To restore her faith in Scrappy, Shauna began watching old Scooby-Doo episodes online: amazingly, the first episode she watched featured Scrappy wrestling with a very relatable problem. “The Blue Scarab, his favourite superhero, had come to life and was being a villain,” Shauna explains. “I just was like: ‘Holy cow’.”
The more she watched, the more Shauna came to appreciate Scrappy: “He was sweet and happy, he was quirky, he was kind.” Yet she was troubled that not everyone felt the same way and spent hours trying to figure out why. “When I started my research, I was still a kid. So I guess I sort of thought about it like a kid: I thought there was like, a secret conspiracy. And if I searched and searched and searched, that I would find the secret key. But that’s not how real life works.”
As Shauna grew up and realised she was skilled with computers, she decided to rehabilitate Scrappy’s image through Wikipedia. “I love to write, and I love to think about shows I’ve enjoyed watching, so I just kind of felt a warm glow inside as I pattered away on the keyboard,” she says of summarising the episodes. She tried hard to stay objective when writing: “Luckily, Scrappy did a lot of objectively awesome things.”

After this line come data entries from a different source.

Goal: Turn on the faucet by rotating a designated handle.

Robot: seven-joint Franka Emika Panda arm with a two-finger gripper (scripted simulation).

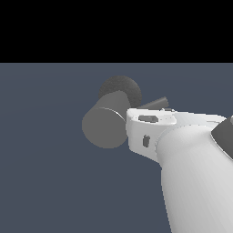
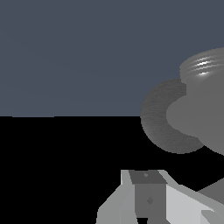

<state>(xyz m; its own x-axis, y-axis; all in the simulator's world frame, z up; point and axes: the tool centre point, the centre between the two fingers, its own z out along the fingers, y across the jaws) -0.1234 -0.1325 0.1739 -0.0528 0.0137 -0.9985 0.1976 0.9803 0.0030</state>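
Observation:
The faucet (image 1: 103, 126) is a thick matte grey cylinder with its flat round end facing the exterior camera, mounted on a darker speckled round base (image 1: 122, 87). The handle (image 1: 157, 103), a slim grey rod, sticks out toward the exterior view's right and disappears behind my white gripper (image 1: 148, 132). The gripper's body sits right against the cylinder's side, just under the handle, and hides its fingers. In the wrist view one grey finger pad (image 2: 148, 197) shows close to the base (image 2: 156, 124) and the cylinder (image 2: 197, 118). A shiny ridged grey part (image 2: 203, 65) lies beyond.
My white arm (image 1: 195, 182) fills the lower part of the exterior view's right. A flat blue-grey floor (image 1: 41, 159) lies all around the faucet.

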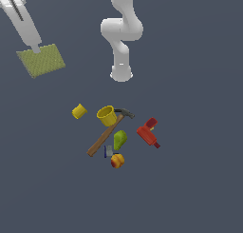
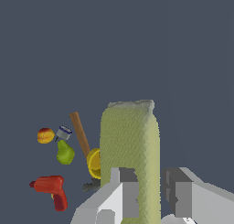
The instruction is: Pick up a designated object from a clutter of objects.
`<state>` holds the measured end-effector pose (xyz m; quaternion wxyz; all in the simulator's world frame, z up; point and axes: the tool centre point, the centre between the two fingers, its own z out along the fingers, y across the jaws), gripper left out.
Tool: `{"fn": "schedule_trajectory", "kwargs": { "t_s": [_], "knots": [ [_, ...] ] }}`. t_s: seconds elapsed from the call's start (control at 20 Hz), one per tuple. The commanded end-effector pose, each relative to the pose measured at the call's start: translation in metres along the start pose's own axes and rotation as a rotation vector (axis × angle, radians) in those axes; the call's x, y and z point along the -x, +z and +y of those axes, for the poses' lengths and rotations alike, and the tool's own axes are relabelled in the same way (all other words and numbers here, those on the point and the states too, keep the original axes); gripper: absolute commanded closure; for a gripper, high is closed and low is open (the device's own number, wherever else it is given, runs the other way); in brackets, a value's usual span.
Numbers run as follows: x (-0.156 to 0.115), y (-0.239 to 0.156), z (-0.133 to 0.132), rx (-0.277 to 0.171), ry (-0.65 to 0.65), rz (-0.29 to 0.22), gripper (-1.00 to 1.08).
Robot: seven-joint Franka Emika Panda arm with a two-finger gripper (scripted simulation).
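Observation:
The pale yellow-green speckled sponge pad (image 1: 42, 61) hangs high at the exterior view's upper left, far from the clutter. My gripper (image 1: 35, 49) is shut on its upper edge. In the wrist view the pad (image 2: 130, 141) stands between my fingers (image 2: 124, 191), and the gripper (image 2: 151, 193) holds it well above the floor. The clutter lies below: yellow cylinder (image 1: 79, 111), yellow cup (image 1: 107, 116), wooden-handled hammer (image 1: 102, 140), green pear (image 1: 119, 139), red drill-like tool (image 1: 148, 132), orange-red fruit (image 1: 117, 160), small grey-blue piece (image 1: 108, 151).
The arm's white base (image 1: 121, 71) stands behind the clutter. In the wrist view the fruit (image 2: 45, 136), pear (image 2: 65, 153), hammer handle (image 2: 80, 134), cup (image 2: 94, 163) and red tool (image 2: 51, 187) lie beside the held pad. The floor is dark grey.

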<state>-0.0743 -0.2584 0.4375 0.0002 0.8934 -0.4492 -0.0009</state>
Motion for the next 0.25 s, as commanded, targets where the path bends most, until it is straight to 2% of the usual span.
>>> {"fn": "schedule_trajectory", "kwargs": {
  "t_s": [0.0,0.2],
  "knots": [
    [-0.0013,-0.0081,0.0027,-0.001,0.000,0.001,1.08],
    [-0.0028,-0.0113,0.0035,-0.001,0.000,0.001,1.08]
  ]
}}
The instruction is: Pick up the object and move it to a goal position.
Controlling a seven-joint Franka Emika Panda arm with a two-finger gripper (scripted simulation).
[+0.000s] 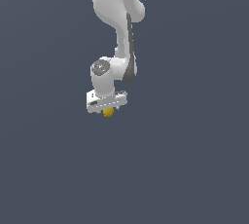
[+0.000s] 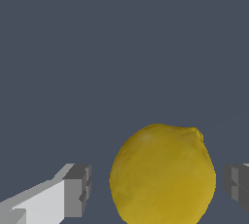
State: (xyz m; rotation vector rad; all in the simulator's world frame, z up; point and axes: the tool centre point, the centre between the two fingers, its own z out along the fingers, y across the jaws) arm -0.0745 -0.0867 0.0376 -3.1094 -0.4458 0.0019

Along the way, there were a few meddling kids. When Shauna tried to create a separate page for the live-action Scrappy (“because it’s pretty clear that it takes place in an AU separate to the cartoon”), other Wikipedia editors deleted and merged the page. But the rest of Shauna’s edits are ironclad. “I watched the shows, I paid attention to them, I put them in, and I cited them. And they just couldn’t argue with that.”
By the time Shauna finished her Scrappy summaries last Autumn, she was “worn out” and ready to focus on her studies. She shut the “really old” laptop she uses to edit Wikipedia and took out the computer she uses for university. When she finally opened the old laptop again around the Easter holidays, she found my comment.
At the end of our call, I ask how it feels to have contributed so much to the Wikipedia page. “It feels awesome,” Shauna says. “I hope people learn about a character that I genuinely love, a character who’s been misunderstood.”